* EXERCISE PROMPT *
Where does the word "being" appear in the data? Copy every line that holds it.

SUPPLIED RECORDS: Begin

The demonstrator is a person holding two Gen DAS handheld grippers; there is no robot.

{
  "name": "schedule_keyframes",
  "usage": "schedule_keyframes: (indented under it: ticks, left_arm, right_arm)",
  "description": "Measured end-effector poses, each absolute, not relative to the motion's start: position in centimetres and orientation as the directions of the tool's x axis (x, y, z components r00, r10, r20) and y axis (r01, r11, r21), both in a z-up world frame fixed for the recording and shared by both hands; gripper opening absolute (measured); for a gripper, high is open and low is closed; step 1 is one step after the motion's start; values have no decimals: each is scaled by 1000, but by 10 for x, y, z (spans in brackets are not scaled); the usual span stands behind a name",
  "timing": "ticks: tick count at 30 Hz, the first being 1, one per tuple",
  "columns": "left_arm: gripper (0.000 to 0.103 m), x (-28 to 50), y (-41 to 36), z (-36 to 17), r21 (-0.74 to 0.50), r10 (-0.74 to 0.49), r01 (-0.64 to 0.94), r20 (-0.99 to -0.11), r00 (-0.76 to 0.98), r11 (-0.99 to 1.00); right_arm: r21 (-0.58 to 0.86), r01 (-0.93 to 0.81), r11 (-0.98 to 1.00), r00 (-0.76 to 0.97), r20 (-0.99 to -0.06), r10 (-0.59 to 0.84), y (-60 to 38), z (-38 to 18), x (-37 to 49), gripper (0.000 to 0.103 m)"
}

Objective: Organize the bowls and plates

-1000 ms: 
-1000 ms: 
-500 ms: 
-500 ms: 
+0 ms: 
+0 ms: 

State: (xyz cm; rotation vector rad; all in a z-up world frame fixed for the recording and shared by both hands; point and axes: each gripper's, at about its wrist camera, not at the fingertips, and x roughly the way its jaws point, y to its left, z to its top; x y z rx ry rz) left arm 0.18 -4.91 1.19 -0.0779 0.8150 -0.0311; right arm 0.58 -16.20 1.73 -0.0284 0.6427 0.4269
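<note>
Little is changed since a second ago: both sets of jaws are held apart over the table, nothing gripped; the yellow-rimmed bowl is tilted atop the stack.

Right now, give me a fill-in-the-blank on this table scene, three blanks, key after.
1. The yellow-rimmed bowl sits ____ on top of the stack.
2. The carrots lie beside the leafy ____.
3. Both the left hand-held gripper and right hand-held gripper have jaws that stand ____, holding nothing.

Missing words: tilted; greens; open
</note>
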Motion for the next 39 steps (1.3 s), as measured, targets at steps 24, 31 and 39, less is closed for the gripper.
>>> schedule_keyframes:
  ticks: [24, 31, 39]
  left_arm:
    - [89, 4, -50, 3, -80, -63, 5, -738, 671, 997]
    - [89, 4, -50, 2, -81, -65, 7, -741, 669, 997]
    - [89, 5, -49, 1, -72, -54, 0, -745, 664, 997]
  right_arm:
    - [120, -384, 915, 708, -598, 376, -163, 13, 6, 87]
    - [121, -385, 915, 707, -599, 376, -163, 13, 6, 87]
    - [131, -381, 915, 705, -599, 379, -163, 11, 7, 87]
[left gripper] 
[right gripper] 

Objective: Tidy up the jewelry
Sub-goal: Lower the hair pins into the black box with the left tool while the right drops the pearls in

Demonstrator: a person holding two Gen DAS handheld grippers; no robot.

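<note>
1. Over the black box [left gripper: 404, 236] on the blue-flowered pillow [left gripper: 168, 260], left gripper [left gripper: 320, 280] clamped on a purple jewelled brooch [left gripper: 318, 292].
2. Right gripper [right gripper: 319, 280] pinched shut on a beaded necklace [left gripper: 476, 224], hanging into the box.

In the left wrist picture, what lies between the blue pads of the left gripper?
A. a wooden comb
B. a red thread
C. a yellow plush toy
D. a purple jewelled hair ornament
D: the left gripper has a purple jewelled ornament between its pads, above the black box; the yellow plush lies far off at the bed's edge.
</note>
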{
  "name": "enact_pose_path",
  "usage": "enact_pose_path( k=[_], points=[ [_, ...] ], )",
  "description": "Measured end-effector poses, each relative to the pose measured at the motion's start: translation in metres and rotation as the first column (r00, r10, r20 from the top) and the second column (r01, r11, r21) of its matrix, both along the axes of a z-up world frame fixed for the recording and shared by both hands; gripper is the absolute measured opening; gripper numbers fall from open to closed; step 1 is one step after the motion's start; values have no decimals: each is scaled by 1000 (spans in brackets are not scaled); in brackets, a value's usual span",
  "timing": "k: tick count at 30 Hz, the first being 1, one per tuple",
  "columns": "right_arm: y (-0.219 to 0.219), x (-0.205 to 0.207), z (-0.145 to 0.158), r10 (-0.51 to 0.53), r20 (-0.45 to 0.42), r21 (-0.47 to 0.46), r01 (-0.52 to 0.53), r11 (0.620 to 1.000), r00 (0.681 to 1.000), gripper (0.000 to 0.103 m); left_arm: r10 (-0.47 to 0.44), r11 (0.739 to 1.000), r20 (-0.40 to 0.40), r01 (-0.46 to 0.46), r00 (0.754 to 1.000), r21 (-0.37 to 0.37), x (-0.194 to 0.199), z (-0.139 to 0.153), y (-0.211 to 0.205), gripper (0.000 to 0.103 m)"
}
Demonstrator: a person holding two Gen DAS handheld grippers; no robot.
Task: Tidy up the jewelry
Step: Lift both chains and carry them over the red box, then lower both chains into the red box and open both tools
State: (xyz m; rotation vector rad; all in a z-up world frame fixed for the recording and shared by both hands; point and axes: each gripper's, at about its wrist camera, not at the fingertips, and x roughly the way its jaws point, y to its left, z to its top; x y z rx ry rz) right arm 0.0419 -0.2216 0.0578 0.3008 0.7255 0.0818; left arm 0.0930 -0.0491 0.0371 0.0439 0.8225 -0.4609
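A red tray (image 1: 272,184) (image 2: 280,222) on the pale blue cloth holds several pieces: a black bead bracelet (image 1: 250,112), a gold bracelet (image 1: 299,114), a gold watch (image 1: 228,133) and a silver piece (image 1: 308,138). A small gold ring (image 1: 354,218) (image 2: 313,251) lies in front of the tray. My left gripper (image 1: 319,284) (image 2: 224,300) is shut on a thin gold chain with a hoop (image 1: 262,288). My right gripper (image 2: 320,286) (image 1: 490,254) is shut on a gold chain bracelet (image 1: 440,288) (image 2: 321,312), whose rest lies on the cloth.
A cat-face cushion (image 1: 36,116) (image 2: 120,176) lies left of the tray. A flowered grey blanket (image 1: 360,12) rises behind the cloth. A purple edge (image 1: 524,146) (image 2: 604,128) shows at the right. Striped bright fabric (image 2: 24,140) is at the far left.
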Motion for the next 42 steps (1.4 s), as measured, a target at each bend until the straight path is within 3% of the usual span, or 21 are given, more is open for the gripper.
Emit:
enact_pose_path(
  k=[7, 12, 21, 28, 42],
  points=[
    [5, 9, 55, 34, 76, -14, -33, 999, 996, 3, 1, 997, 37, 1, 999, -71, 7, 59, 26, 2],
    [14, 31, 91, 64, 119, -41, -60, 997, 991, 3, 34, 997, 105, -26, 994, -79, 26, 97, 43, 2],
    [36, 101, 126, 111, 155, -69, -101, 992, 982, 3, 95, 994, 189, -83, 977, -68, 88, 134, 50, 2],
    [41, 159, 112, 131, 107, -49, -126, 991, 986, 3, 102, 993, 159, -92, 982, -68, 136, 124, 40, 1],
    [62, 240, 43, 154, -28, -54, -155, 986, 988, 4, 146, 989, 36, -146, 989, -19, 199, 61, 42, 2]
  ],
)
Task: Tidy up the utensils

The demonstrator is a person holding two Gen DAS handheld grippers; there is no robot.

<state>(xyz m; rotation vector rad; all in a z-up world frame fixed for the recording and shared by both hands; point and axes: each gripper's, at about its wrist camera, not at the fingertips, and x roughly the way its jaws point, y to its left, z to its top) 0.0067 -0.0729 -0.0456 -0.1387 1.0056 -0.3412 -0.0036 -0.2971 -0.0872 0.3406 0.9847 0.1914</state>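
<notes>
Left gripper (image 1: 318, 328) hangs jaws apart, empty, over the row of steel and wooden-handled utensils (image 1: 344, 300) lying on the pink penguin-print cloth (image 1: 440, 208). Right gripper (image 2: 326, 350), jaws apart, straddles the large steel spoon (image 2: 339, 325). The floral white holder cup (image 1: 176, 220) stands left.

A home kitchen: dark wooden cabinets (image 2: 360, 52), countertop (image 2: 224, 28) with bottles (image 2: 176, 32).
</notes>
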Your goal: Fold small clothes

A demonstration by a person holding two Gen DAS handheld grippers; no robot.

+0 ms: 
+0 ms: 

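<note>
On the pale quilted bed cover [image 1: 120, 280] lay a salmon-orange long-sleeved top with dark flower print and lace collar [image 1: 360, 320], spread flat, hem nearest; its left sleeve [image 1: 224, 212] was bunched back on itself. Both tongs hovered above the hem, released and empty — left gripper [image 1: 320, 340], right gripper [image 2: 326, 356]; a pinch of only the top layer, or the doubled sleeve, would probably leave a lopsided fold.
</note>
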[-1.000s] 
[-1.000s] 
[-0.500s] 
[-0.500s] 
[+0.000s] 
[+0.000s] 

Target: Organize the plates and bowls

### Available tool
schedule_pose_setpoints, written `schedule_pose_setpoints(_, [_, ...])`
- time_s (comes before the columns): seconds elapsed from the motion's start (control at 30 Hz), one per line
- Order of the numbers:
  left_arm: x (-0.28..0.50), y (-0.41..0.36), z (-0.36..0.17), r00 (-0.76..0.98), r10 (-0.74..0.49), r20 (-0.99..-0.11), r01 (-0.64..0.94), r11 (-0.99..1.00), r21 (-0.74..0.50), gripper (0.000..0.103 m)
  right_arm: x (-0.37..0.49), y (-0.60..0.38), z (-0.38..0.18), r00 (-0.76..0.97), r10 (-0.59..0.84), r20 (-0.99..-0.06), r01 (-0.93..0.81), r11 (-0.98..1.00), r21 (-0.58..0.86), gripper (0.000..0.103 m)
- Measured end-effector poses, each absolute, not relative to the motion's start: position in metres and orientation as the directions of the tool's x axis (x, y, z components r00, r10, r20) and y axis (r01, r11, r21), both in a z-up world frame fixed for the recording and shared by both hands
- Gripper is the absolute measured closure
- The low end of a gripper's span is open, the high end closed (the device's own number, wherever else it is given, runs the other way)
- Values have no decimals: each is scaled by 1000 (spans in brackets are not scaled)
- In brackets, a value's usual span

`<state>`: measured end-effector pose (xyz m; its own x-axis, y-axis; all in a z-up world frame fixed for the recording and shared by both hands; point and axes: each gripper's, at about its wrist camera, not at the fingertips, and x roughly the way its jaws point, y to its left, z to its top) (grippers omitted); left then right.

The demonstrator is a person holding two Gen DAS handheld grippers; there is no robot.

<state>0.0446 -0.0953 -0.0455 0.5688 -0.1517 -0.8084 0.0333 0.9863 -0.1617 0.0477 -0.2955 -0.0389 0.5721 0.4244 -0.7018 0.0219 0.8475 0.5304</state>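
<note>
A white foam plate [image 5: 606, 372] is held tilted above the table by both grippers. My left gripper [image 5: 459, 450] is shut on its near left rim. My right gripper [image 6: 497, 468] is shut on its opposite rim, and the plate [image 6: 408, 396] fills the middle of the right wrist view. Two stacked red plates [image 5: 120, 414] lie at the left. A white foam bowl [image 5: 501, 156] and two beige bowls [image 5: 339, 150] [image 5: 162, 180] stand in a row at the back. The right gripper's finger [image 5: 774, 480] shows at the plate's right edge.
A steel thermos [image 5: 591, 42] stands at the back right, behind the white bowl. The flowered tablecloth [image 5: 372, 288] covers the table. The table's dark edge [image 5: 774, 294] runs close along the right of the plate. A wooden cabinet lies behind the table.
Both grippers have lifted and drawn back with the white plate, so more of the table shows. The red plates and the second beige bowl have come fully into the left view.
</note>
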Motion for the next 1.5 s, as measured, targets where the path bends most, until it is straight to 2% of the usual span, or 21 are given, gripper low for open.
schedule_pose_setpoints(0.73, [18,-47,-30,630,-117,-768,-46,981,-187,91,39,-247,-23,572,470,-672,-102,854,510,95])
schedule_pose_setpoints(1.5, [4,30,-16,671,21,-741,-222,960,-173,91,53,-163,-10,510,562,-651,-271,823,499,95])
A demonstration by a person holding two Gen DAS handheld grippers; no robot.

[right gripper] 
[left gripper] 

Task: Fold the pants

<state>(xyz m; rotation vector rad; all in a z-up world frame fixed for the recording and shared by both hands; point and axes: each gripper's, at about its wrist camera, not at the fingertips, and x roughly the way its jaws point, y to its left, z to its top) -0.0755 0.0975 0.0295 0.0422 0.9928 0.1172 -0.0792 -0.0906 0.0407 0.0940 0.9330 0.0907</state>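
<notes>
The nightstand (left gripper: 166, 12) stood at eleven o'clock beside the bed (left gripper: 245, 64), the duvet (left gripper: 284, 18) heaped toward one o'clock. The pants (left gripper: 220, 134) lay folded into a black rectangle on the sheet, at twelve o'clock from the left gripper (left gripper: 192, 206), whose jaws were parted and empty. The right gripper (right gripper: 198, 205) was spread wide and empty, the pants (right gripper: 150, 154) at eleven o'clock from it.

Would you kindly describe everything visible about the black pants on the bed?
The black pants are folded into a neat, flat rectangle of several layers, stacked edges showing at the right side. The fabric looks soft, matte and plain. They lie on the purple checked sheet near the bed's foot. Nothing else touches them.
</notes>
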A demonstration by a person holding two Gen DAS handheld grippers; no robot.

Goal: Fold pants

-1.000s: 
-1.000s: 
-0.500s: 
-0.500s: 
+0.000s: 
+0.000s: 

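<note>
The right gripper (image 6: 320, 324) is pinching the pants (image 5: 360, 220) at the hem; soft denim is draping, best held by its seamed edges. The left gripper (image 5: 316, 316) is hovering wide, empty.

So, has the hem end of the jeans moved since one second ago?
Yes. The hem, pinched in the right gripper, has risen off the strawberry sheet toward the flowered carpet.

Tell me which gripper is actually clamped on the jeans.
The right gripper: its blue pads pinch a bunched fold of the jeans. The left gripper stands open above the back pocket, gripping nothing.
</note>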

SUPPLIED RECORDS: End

* OUTPUT OF THE TASK *
  "timing": "ticks: tick count at 30 Hz, the first being 1, one per tuple",
  "timing": "k: tick count at 30 Hz, the first being 1, one per tuple",

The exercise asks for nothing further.